Commune interroge intellectuels, créateurs et acteurs de la vie publique sur leur vision de l’État. Cette notion est-elle toujours pertinente ?
Voici la contribution de l’économiste David Cayla. 

L’État est fruit de la modernité. Il s’est construit progressivement, accompagnant l’affirmation de la nation au XVIIe et XVIIIe siècle, puis la révolution industrielle, avant de se transformer en profondeur avec sa démocratisation progressive. Au milieu du XXe siècle, il paracheva sa mue démocratique en devenant un acteur économique majeur, régulateur de l’économie et créateur d’institutions protectrices des travailleurs.
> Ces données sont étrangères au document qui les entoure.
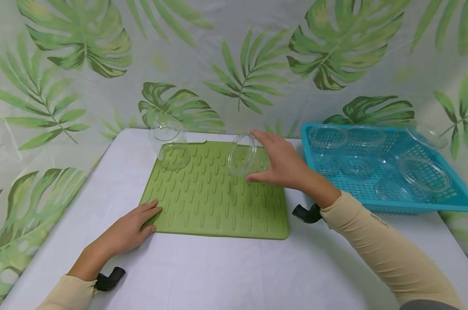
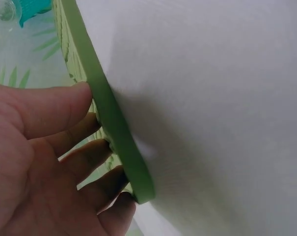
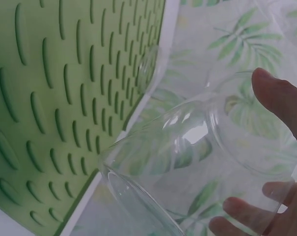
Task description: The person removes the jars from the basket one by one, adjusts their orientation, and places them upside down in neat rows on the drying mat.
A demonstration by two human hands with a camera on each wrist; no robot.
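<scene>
My right hand grips a clear glass jar over the far right part of a green ridged mat. The jar is tipped on its side, its wide mouth to the left, thumb and fingers around its base end. In the right wrist view, the see-through jar shows fingers behind its wall. A second clear jar stands at the mat's far left corner. At the mat's near left edge rests my left hand, fingertips on the green rim with the fingers loosely extended.
A teal perforated basket stands to the right, holding several more clear jars, some upright and some tilted. White cloth covers the table, and a leaf-print sheet hangs behind it.
</scene>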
Mondialisation et libéralisation : deux stratégies pour affaiblir l’État social

Au cours de son développement, en France comme dans la plupart des pays développés, l’État prit une place de plus en plus importante dans l’organisation de la société et de l’économie à tel point que les libéraux l’ont accusé de fausser les règles du marché et d’atteindre aux libertés individuelles. Ne pouvant revenir qu’avec de grandes difficultés sur les acquis de l’État social, ces derniers cherchèrent à réduire son influence en usant de deux stratégies.

La première, théorisée par l’économiste Friedrich Hayek, passait par l’ouverture des frontières au commerce international et au marché des capitaux[1]. L’intensification de la concurrence pour attirer le capital, trouver des financements, éviter l’assèchement des recettes publiques au profit de paradis fiscaux poussa les Etats à mener des politiques favorables aux marchés financiers. La confrontation commerciale avec des pays à bas coût de travail accéléra la désindustrialisation et la perte des emplois ouvriers qui structuraient les classes moyennes et populaires et contraignit l’État à engager des politiques de compétitivité fondées sur la baisse des coûts de production.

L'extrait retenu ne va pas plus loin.